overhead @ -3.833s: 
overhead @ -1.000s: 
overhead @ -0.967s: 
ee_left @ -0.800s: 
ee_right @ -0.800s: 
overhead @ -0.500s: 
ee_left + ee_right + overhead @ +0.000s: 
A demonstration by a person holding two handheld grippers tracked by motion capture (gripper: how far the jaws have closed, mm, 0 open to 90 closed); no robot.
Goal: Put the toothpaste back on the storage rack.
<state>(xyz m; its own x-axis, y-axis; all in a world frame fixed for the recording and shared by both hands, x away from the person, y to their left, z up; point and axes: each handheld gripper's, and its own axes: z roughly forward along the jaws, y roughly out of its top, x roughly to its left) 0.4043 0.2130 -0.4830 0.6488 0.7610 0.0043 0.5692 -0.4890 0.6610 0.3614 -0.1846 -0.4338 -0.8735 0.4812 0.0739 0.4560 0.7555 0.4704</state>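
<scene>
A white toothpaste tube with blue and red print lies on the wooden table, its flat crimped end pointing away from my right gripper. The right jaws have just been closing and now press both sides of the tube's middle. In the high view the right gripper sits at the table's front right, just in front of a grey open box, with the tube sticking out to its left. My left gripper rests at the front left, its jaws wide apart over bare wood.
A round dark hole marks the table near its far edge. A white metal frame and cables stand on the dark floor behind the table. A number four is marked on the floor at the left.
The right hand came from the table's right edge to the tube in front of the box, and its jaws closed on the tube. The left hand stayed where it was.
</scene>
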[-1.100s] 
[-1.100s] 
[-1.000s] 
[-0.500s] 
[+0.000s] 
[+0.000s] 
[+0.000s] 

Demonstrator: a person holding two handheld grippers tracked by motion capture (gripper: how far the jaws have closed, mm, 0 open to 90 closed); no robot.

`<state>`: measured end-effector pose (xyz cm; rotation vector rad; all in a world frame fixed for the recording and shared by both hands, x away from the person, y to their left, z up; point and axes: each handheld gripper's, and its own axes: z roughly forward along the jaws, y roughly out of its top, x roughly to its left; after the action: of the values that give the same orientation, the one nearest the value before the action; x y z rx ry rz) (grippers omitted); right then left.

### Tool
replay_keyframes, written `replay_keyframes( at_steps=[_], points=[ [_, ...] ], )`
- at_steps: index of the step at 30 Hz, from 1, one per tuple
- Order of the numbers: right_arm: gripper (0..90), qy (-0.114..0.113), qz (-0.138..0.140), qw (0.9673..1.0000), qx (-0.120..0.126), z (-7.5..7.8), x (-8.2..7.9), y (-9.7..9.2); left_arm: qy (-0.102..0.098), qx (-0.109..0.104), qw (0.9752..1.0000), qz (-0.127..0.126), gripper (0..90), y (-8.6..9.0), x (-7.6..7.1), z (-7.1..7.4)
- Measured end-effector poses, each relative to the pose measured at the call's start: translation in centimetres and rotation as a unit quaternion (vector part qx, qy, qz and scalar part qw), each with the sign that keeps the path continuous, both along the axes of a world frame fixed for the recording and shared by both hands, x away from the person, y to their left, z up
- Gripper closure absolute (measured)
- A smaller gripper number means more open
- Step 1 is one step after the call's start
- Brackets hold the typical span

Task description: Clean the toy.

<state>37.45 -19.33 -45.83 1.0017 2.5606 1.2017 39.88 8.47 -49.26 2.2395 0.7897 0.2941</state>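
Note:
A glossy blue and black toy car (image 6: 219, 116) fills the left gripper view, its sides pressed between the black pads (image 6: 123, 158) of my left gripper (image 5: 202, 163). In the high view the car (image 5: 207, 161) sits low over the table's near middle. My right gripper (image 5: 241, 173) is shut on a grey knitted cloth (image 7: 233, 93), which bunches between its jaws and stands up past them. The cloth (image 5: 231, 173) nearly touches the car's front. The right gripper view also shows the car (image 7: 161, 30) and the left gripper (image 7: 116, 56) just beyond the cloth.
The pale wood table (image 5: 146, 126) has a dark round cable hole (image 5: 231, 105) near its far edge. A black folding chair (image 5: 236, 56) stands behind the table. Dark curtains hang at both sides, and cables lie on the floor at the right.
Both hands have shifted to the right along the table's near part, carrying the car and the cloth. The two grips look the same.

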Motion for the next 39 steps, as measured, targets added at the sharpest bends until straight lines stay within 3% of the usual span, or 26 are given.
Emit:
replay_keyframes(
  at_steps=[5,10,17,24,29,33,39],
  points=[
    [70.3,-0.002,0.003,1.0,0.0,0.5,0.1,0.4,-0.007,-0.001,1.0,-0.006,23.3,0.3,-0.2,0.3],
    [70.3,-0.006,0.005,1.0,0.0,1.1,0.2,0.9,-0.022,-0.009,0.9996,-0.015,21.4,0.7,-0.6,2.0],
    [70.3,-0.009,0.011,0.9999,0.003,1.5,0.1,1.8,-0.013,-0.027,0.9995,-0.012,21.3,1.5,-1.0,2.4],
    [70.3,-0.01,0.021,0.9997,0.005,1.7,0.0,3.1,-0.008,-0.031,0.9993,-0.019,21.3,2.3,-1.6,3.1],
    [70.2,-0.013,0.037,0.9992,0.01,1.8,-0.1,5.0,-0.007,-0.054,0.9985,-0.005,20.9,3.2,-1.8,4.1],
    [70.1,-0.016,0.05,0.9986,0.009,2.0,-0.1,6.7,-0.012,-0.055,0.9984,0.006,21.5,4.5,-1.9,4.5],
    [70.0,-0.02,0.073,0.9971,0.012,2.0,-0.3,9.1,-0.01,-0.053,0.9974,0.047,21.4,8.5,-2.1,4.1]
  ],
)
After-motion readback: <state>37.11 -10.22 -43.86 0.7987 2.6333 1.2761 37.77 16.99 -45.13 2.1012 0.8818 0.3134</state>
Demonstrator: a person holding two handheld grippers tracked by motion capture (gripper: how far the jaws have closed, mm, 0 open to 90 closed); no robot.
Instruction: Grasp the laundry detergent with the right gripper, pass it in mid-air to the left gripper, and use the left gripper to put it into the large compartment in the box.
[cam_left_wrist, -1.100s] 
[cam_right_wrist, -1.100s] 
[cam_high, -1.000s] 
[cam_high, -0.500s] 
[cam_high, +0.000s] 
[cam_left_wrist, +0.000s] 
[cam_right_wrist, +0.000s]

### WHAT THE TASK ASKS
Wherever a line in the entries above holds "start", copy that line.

### TASK SOLUTION
- Measured end-effector poses, each relative to the pose measured at the call's start: translation in centimetres and rotation as a unit quaternion (vector part qx, qy, qz and scalar part qw), each with the sign that keeps the path continuous, both along the axes of a world frame fixed for the recording and shared by both hands, x away from the person, y to their left, z up
- Step 1 is one step after the call's start

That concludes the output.